=== WHAT THIS TASK INVOLVES ===
Your task is to transcribe each record exactly and to omit every image.

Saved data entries
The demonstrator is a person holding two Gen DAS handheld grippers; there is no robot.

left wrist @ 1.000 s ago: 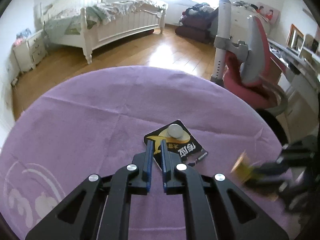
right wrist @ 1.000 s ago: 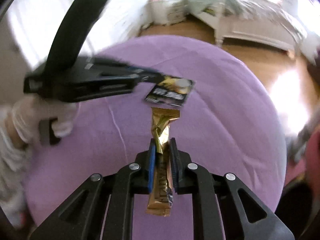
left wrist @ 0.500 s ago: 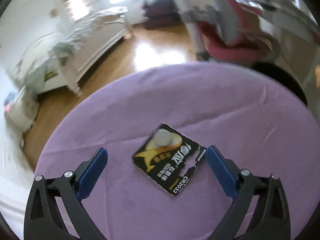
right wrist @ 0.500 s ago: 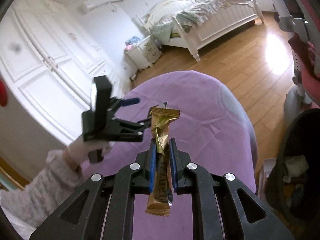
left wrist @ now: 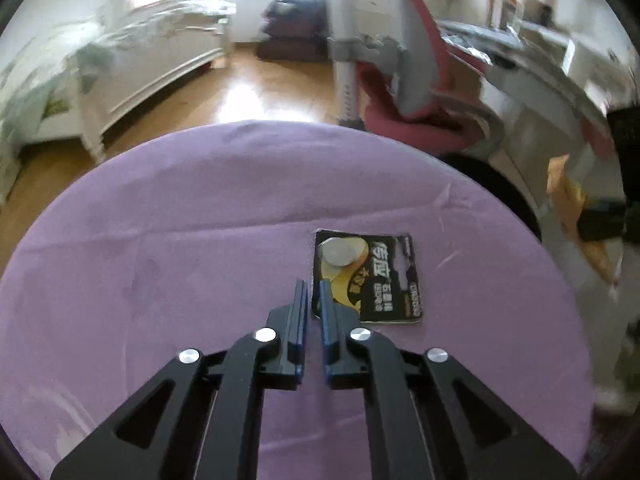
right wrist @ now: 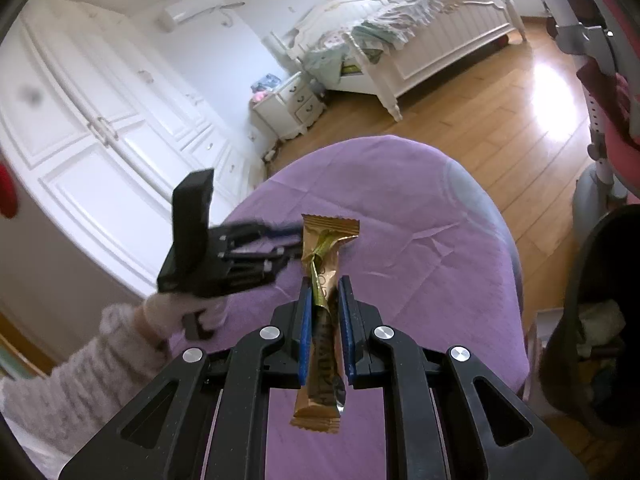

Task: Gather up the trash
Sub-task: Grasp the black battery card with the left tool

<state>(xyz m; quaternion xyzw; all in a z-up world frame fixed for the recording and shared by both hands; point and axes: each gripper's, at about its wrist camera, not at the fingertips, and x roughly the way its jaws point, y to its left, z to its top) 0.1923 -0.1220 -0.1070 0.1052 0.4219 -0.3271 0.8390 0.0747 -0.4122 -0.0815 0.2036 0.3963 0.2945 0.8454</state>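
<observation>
Right wrist view, crinkled gold foil wrapper (right wrist: 324, 308) pinched in right tool (right wrist: 325, 286)

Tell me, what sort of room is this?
Most likely a bedroom in a home: a white bed with rumpled bedding, a nightstand beside it, and white wardrobe doors along the wall.

A plain purple cloth (left wrist: 200, 240) covers the desk, with a pale, faint motif near its edge. Just beyond the black left tongs (left wrist: 314, 292), whose pads are blue, lies a black battery card (left wrist: 384, 280) with a yellow swoosh, white lettering and a silver coin cell. The black right tongs (right wrist: 324, 284), also blue-padded, hold a shiny gold wrapper (right wrist: 324, 320) with a dark brown band. Left of them, a fuzzy pale pinkish sleeve (right wrist: 80, 376) and a white glove (right wrist: 168, 312). Beyond are honey-brown floorboards (right wrist: 480, 120) and a white bed (right wrist: 440, 40).
</observation>
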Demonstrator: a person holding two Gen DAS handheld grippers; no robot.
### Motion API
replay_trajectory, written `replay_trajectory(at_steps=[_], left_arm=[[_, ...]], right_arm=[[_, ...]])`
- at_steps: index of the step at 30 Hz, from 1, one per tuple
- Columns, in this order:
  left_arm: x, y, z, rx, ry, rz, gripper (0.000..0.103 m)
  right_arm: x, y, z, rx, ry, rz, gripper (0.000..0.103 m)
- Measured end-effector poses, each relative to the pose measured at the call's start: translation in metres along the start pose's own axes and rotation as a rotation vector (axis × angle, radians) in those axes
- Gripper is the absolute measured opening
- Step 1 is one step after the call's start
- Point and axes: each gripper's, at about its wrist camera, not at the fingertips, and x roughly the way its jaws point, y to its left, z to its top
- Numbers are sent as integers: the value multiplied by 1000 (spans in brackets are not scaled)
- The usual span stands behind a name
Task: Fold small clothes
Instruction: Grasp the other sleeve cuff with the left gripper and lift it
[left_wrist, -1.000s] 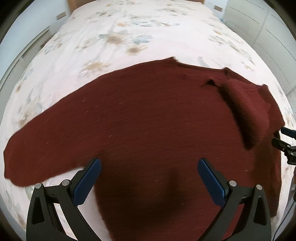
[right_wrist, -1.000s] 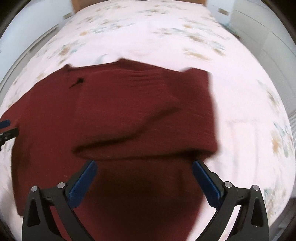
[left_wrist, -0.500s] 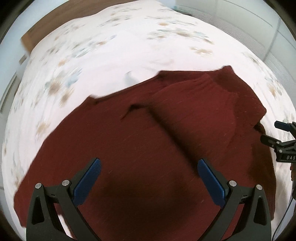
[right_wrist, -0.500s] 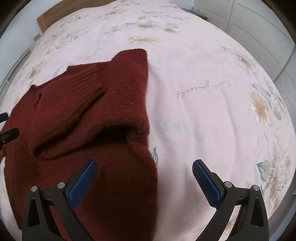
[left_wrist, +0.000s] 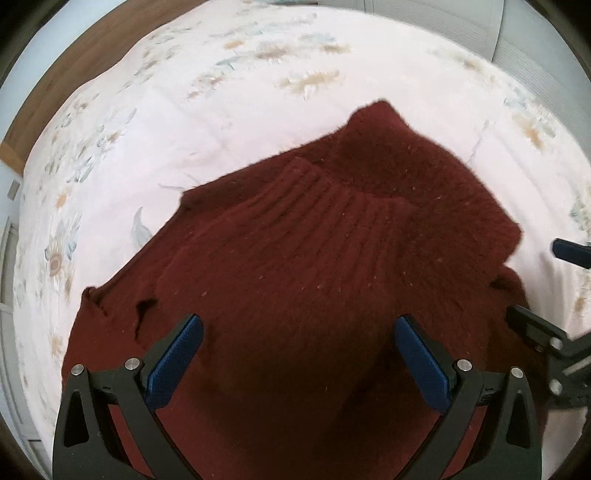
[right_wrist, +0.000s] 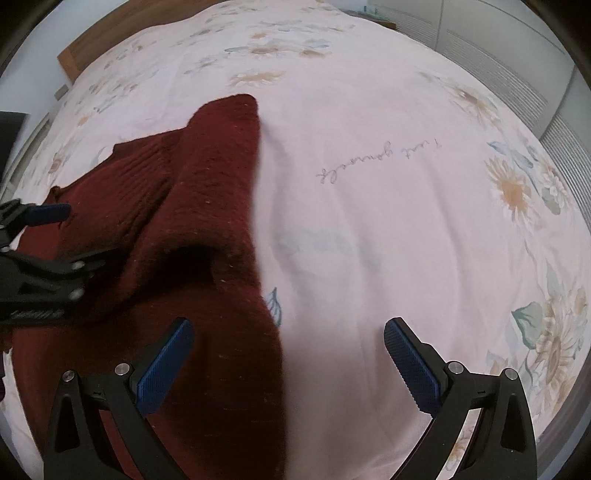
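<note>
Left gripper (left_wrist: 298, 349): jaws spread wide, blue pads (left_wrist: 173, 363) well apart, nothing held. It hangs over the sweater (left_wrist: 314, 258), dark red knit under both pads.

Sweater lies on the bed (left_wrist: 155, 122), on a pale pink floral cover. One sleeve (left_wrist: 332, 206) is folded across the body, ribbed cuff end toward the left, fold ridge running up to the right. A small dark gap at the neck (left_wrist: 142, 314) shows lower left. Wooden headboard (left_wrist: 74, 74) along the far left edge of the bed.

From the right wrist view, the sweater (right_wrist: 207, 206) fills the left half, its right edge running down the middle of the frame; the folded sleeve forms a raised hump with a dark hollow beneath. The left gripper's arm (right_wrist: 40, 273) comes in at the left edge over the knit.

Right gripper (right_wrist: 288, 352): jaws wide open, empty. Its left pad (right_wrist: 164, 367) is over the sweater's edge, right pad (right_wrist: 412, 363) over bare cover. Script lettering (right_wrist: 376, 160) is printed on the cover, upside down from here. White panelled wardrobe doors (right_wrist: 517, 66) stand beyond the bed, upper right.
</note>
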Motion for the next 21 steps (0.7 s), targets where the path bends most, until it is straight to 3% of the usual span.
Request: replay_trajectory(at_steps=[5, 8, 10, 11, 16, 21], left_arm=[[30, -2, 13, -18, 59, 12, 76], [35, -1, 20, -18, 60, -14, 54], [36, 5, 22, -25, 52, -4, 19], [35, 10, 23, -35, 42, 17, 14], [18, 43, 19, -116, -14, -22, 14], [-17, 98, -10, -246, -104, -12, 14]], right_arm=[[6, 0, -3, -6, 15, 6, 102], [8, 3, -3, -11, 17, 8, 102], [8, 5, 0, -14, 11, 9, 102], [8, 7, 2, -18, 8, 9, 102], [13, 19, 20, -61, -7, -6, 102], [27, 33, 39, -88, -8, -11, 102]])
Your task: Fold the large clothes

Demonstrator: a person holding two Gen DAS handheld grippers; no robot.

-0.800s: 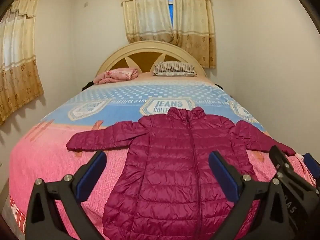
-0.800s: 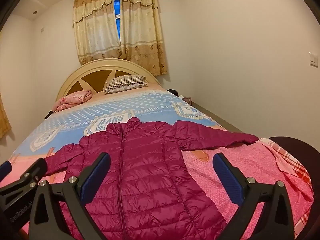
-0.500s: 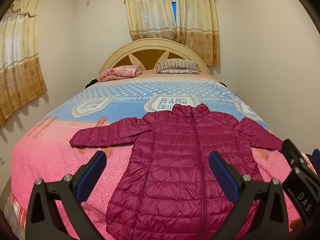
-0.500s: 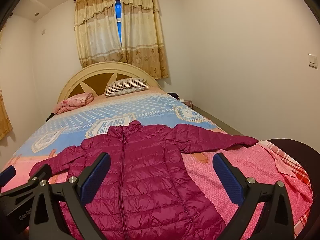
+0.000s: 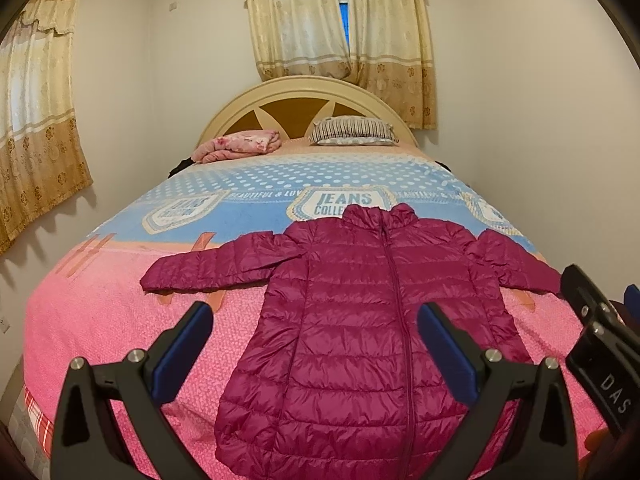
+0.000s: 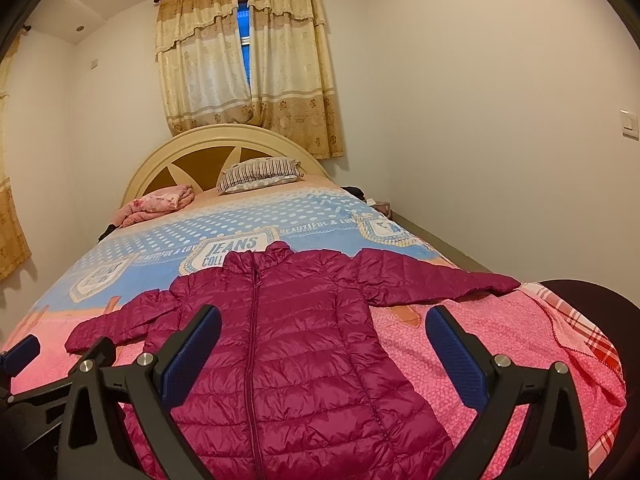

=== WRITTEN SOLUTION ===
The demonstrator is a person holding two Gen DAS handheld grippers; there is no robot.

left wrist @ 1.000 s ago: 
right wrist @ 1.000 s ago: 
left wrist @ 0.500 s ago: 
right wrist @ 0.500 s ago: 
left wrist @ now: 
right wrist @ now: 

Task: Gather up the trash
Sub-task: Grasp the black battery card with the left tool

<state>(xyz m; quaternion xyzw; all in a z-up world frame fixed for the recording and shared by both hands; point and axes: each gripper's, at about its wrist camera, not at the fingertips, and x roughly the way its jaws point, y to its left, z to its top) 0.1923 -0.1220 -0.1070 0.1052 0.4219 -0.3271 0.8390 0.0747 -0.4122 -0.0815 0.2036 0.3963 0.2945 0.8454</state>
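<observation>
Right wrist view, crinkled gold foil wrapper (right wrist: 324, 308) pinched in right tool (right wrist: 325, 286)

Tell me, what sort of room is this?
Most likely a bedroom in a home: a white bed with rumpled bedding, a nightstand beside it, and white wardrobe doors along the wall.

A plain purple cloth (left wrist: 200, 240) covers the desk, with a pale, faint motif near its edge. Just beyond the black left tongs (left wrist: 314, 292), whose pads are blue, lies a black battery card (left wrist: 384, 280) with a yellow swoosh, white lettering and a silver coin cell. The black right tongs (right wrist: 324, 284), also blue-padded, hold a shiny gold wrapper (right wrist: 324, 320) with a dark brown band. Left of them, a fuzzy pale pinkish sleeve (right wrist: 80, 376) and a white glove (right wrist: 168, 312). Beyond are honey-brown floorboards (right wrist: 480, 120) and a white bed (right wrist: 440, 40).
</observation>
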Demonstrator: a person holding two Gen DAS handheld grippers; no robot.
### Motion API
replay_trajectory, written `replay_trajectory(at_steps=[_], left_arm=[[_, ...]], right_arm=[[_, ...]])`
- at_steps: index of the step at 30 Hz, from 1, one per tuple
- Columns, in this order:
  left_arm: x, y, z, rx, ry, rz, gripper (0.000..0.103 m)
  right_arm: x, y, z, rx, ry, rz, gripper (0.000..0.103 m)
- Measured end-effector poses, each relative to the pose measured at the call's start: translation in metres along the start pose's own axes and rotation as a rotation vector (axis × angle, radians) in those axes
- Gripper is the absolute measured opening
- Step 1 is one step after the call's start
- Point and axes: each gripper's, at about its wrist camera, not at the fingertips, and x roughly the way its jaws point, y to its left, z to its top
- Numbers are sent as integers: the value multiplied by 1000 (spans in brackets are not scaled)
- The usual span stands behind a name
Task: Fold small clothes
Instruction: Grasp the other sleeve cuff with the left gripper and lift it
[left_wrist, -1.000s] 
[right_wrist, -1.000s] 
[left_wrist, -0.500s] 
[right_wrist, -0.500s] 
[left_wrist, +0.000s] 
[right_wrist, +0.000s] 
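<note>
Left gripper (left_wrist: 298, 349): jaws spread wide, blue pads (left_wrist: 173, 363) well apart, nothing held. It hangs over the sweater (left_wrist: 314, 258), dark red knit under both pads.

Sweater lies on the bed (left_wrist: 155, 122), on a pale pink floral cover. One sleeve (left_wrist: 332, 206) is folded across the body, ribbed cuff end toward the left, fold ridge running up to the right. A small dark gap at the neck (left_wrist: 142, 314) shows lower left. Wooden headboard (left_wrist: 74, 74) along the far left edge of the bed.

From the right wrist view, the sweater (right_wrist: 207, 206) fills the left half, its right edge running down the middle of the frame; the folded sleeve forms a raised hump with a dark hollow beneath. The left gripper's arm (right_wrist: 40, 273) comes in at the left edge over the knit.

Right gripper (right_wrist: 288, 352): jaws wide open, empty. Its left pad (right_wrist: 164, 367) is over the sweater's edge, right pad (right_wrist: 412, 363) over bare cover. Script lettering (right_wrist: 376, 160) is printed on the cover, upside down from here. White panelled wardrobe doors (right_wrist: 517, 66) stand beyond the bed, upper right.
</note>
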Motion for the next 21 steps (0.7 s), targets where the path bends most, until it is straight to 3% of the usual span.
Request: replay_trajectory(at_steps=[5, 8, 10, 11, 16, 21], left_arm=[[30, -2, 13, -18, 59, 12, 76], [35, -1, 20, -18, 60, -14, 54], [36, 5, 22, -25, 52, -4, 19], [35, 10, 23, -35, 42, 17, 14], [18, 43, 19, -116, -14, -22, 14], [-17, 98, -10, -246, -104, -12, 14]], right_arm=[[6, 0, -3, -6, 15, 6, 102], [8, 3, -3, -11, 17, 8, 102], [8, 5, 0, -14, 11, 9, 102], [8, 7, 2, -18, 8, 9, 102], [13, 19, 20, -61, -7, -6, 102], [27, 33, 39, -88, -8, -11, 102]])
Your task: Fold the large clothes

Demonstrator: a person holding two Gen DAS handheld grippers; no robot.

-0.800s: 
-0.800s: 
-0.500s: 
-0.500s: 
+0.000s: 
+0.000s: 

This output is finished.